Parallel corpus classifier, indicating the likelihood of a pair of sentences being mutual translations or not (neural version)

These details have not been verified by PyPI

Project links

Project description

Bicleaner AI

License

Bicleaner AI (bicleaner-ai-classify) is a tool in Python that aims at detecting noisy sentence pairs in a parallel corpus. It indicates the likelihood of a pair of sentences being mutual translations (with a value near to 1) or not (with a value near to 0). Sentence pairs considered very noisy are scored with 0.

Although a training tool (bicleaner-ai-train) is provided, you may want to use the available ready-to-use language packages. Please, visit https://github.com/bitextor/bicleaner-data/releases/latest or use ./utils/download-pack.sh to download the latest language packages. Visit our Wiki for a detailed example on Bicleaner training.

What is New?

Bicleaner AI is a Bicleaner fork that uses neural networks. It comes with two types of models, lite models for fast scoring and full models for high performance. Lite models use A Decomposable Attention Model for Natural Language Inference (Parikh et al.). Full models use fine-tuned XLMRoberta (Unsupervised Cross-lingual Representation Learning at Scale).

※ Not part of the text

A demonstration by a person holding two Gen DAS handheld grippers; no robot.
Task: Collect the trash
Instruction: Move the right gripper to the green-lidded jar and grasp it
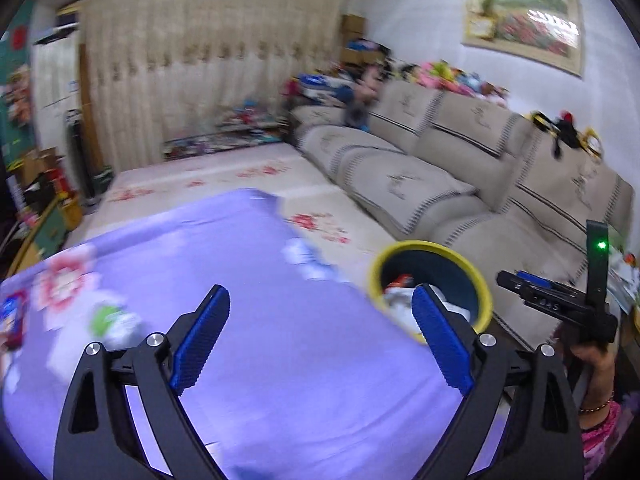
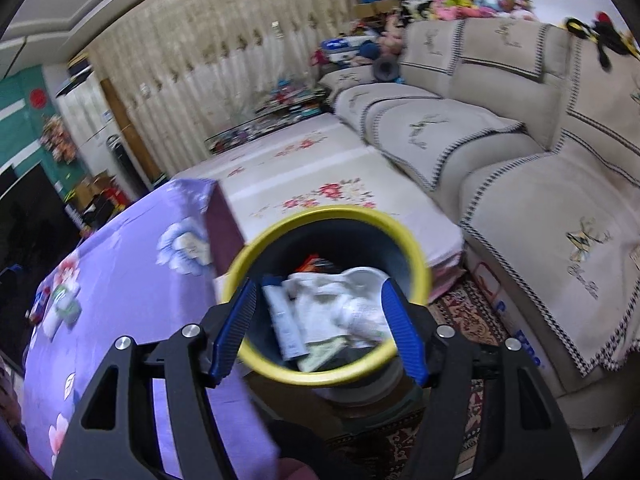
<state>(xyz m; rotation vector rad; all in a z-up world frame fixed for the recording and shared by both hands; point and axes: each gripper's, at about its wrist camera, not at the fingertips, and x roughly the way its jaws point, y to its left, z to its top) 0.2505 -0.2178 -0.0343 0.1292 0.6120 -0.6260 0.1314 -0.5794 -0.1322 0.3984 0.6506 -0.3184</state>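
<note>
Lying below right tool (image 2: 318, 322): trash bin (image 2: 280, 232)

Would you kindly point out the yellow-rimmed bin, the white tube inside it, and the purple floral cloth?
yellow-rimmed bin (image 2: 240, 264): right wrist view, rim.
white tube (image 2: 282, 320): right wrist view, body.
purple floral cloth (image 1: 248, 248): left wrist view, plain middle.

Yellow-rimmed bin (image 2: 416, 248) upright beside table, holding crumpled trash (image 2: 340, 304).
</note>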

The use of XLMRoberta and 1:10 positive to negative ratio were inspired in the winner of WMT20 Parallel Corpus Filtering Task paper (Filtering noisy parallel corpus using transformers with proxy task learning).

Installation & Requirements

Bicleaner AI is written in Python and can be installed using pip:

pip install bicleaner-ai

Bicleaner AI requires the KenLM Python bindings with support for 7-gram language models. You can easily install it by running the following commands:

git clone https://github.com/kpu/kenlm
cd kenlm
pip install . --install-option="--max_order 7"
mkdir -p build && cd build
cmake .. -DKENLM_MAX_ORDER=7 -DCMAKE_INSTALL_PREFIX:PATH=/your/prefix/path
make -j all install

The remaining extra modules required by Bicleaner AI will be automatically downloaded and installed/upgraded (if required) with the first command.

After installation, three binary files (bicleaner-ai-train, bicleaner-ai-classify and bicleaner-ai-classify-lite) will be located in your python/installation/prefix/bin directory. This is usually $HOME/.local/bin or /usr/local/bin/.

TensorFlow

TensorFlow 2 will be installed as a dependency and GPU support is required for training. pip will install latest TensorFlow but older versions >=2.3.2 are supported and can be installed if your machine does not meet TensorFlow CUDA requirements. See this table for the CUDA and TensorFlow versions compatibility. In case you want a different TensorFlow version, you can downgrade using:

pip install tensorflow==2.3.2

TensorFlow logging messages are suppressed by default, in case you want to see them you have to explicitly set TF_CPP_MIN_LOG_LEVEL environment variable. For example:

TF_CPP_MIN_LOG_LEVEL=0 bicleaner-ai-classify

Cleaning

bicleaner-ai-classify aims at detecting noisy sentence pairs in a parallel corpus. It indicates the likelihood of a pair of sentences being mutual translations (with a value near to 1) or not (with a value near to 0). Sentence pairs considered very noisy are scored with 0.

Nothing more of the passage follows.